A $15 Minimum Wage is Good Policy for New Jersey’s Working People & its Economy

The fact that full-time work isn’t enough to lift a New Jerseyan out of poverty should be enough to convince everyone to raise the minimum wage.

Published on May 16, 2016 in Economic Justice

These are the prepared remarks delivered to the Senate Labor Committee today regarding S-15.

15minimumwageagev2-01Raising the minimum wage to $15 an hour by 2021 is incredibly important for New Jersey’s workers, families, businesses, and economy. You will hear today from many who rightly note that New Jersey’s cost of living is very high, and that the current minimum wage comes nowhere close to enough to make ends meet, even for a single adult working full time.

The fact that full-time work isn’t enough to lift a New Jerseyan out of poverty should be enough to convince everyone in this room to raise the minimum wage. This fact alone is shameful.

And we aren’t just talking about a few New Jerseyans, or suburban teens looking for extra spending cash. According to our analysis, about 1 in 4 New Jersey workers would get a raise under this proposal. These are workers currently being paid less than $13.16 an hour – the equivalent of $15 an hour in 2021. Contrary to stereotypes, 91% of the affected workers are adults – only 9% are teenagers. Most are working full time and many are parents. More than 1 in 5 New Jersey children have at least one parent who would benefit from raising the wage.

So we know that there is a real need for higher wages, and that many New Jersey workers would benefit. But we also know, after researching minimum wage increases over several decades, that there is no correlation between raising wages and job losses. On the contrary, increasing the minimum wage spurs economic activity as people working low-wage jobs have more money to spend on their daily needs. Comprehensive studies by the federal government, the National Employment Law Project, and prominent academics all come to the same conclusion.

Opponents of fair wages here in New Jersey brush aside this rich history, and instead note that $15 an hour is “unprecedented” or “uncharted territory,” and thus we really don’t know how it will affect jobs and the economy.

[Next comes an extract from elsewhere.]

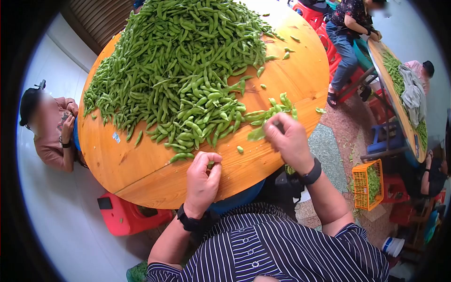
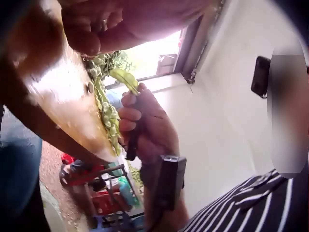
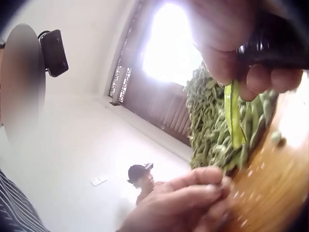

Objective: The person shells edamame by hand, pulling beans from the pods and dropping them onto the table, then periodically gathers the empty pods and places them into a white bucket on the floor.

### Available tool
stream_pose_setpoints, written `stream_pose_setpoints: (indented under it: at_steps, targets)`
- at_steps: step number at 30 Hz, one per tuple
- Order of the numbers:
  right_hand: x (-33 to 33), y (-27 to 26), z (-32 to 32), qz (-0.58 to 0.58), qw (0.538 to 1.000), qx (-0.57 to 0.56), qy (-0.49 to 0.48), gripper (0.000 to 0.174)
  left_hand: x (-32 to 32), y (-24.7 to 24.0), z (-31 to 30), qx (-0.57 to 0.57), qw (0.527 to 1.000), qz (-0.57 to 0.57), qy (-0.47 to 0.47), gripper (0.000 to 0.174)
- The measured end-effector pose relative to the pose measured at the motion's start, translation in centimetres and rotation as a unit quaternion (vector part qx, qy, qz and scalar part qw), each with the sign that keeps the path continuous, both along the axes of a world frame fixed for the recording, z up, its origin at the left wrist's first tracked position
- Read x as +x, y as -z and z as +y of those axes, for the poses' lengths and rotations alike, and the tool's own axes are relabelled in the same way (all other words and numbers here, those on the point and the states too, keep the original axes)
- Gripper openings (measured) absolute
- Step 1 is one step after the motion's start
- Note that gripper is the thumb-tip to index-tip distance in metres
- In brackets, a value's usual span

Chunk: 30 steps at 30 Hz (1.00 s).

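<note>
A split green soybean pod point(image 1: 256, 135) is pinched between the thumb and fingers of my right hand point(image 1: 287, 139), above the table's near right part. In the right wrist view the same pod point(image 3: 233, 116) hangs flat and thin from the fingertips. A dark object point(image 2: 133, 145) shows along that hand's palm in the left wrist view. My left hand point(image 1: 202, 181) is at the near table edge with its fingers curled, and a bit of green bean point(image 1: 211, 164) shows between thumb and fingers. Beyond both hands rises a big heap of soybean pods point(image 1: 188, 70).
The heap stands on a round wooden table point(image 1: 145, 183). A small pile of split pods point(image 1: 277, 110) lies beyond my right hand, and a loose bean point(image 1: 240, 149) lies between the hands. A red stool point(image 1: 127, 216), an orange crate point(image 1: 368, 185) and a seated person point(image 1: 58, 127) are around the table.
</note>
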State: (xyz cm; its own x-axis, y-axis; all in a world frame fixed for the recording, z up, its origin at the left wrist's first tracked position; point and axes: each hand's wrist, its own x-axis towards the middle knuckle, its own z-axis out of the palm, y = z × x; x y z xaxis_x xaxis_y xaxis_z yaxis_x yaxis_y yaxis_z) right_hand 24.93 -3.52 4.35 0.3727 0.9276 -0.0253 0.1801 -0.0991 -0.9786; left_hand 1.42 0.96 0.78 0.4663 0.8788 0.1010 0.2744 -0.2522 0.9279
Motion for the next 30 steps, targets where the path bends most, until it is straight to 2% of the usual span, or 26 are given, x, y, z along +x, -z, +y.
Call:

First, this proposal to go to $15 an hour by 2021 is not unprecedented. In April 2005, then-Gov. Codey raised New Jersey’s minimum wage by 39% in two steps by October 2006 – a larger initial increase than this proposal, which would raise wages by 35% over the same time frame.

And second, we are starting to learn from the experience of the movement to $15 around the country. Recently, the University of Washington produced a report after interviewing over 560 Seattle employers affected by that city’s minimum wage increase, which is designed similarly to this proposal, with a long phase in allowing businesses time to adjust. Prior to the law taking effect, business lobbyists predicted that in order to comply with the change they would have to raise prices, add a service charge, or both. The study found that these predictions never came to fruition, and showed that as the minimum wage has gone up in Seattle, prices have remained the same and unemployment has gone down compared to surrounding areas.

Despite these facts, every time increasing the minimum wage is discussed, opponents warn with over the top hyperbole that doing so will lead to economic disaster, and every time they are proven wrong. It is past time that we acknowledge the opposition’s claims for what they are – scare tactics meant to prevent hard working people from being paid what they deserve. Adjusting and increasing the minimum wage is nothing new, and we have decades of experience with raising the minimum wage at local, state and national levels – experience that shows no correlation between increasing wages and significant price hikes, or widespread job loss.

The simple fact of the matter is that having a strong economy requires balance between healthy supply and healthy demand. Over the years, the state has taken many steps to address the supply side of our economy, with big tax cuts for businesses and billions in tax breaks through the Economic Development Authority. Businesses have received plenty of help from Trenton. It is far past time for lawmakers to take modest steps that boost workers and ensure healthy demand.

The evidence makes it clear that increasing the minimum wage to $15 is a common-sense policy that will positively affect workers, families, businesses and our economy, and we urge this committee to support this bill.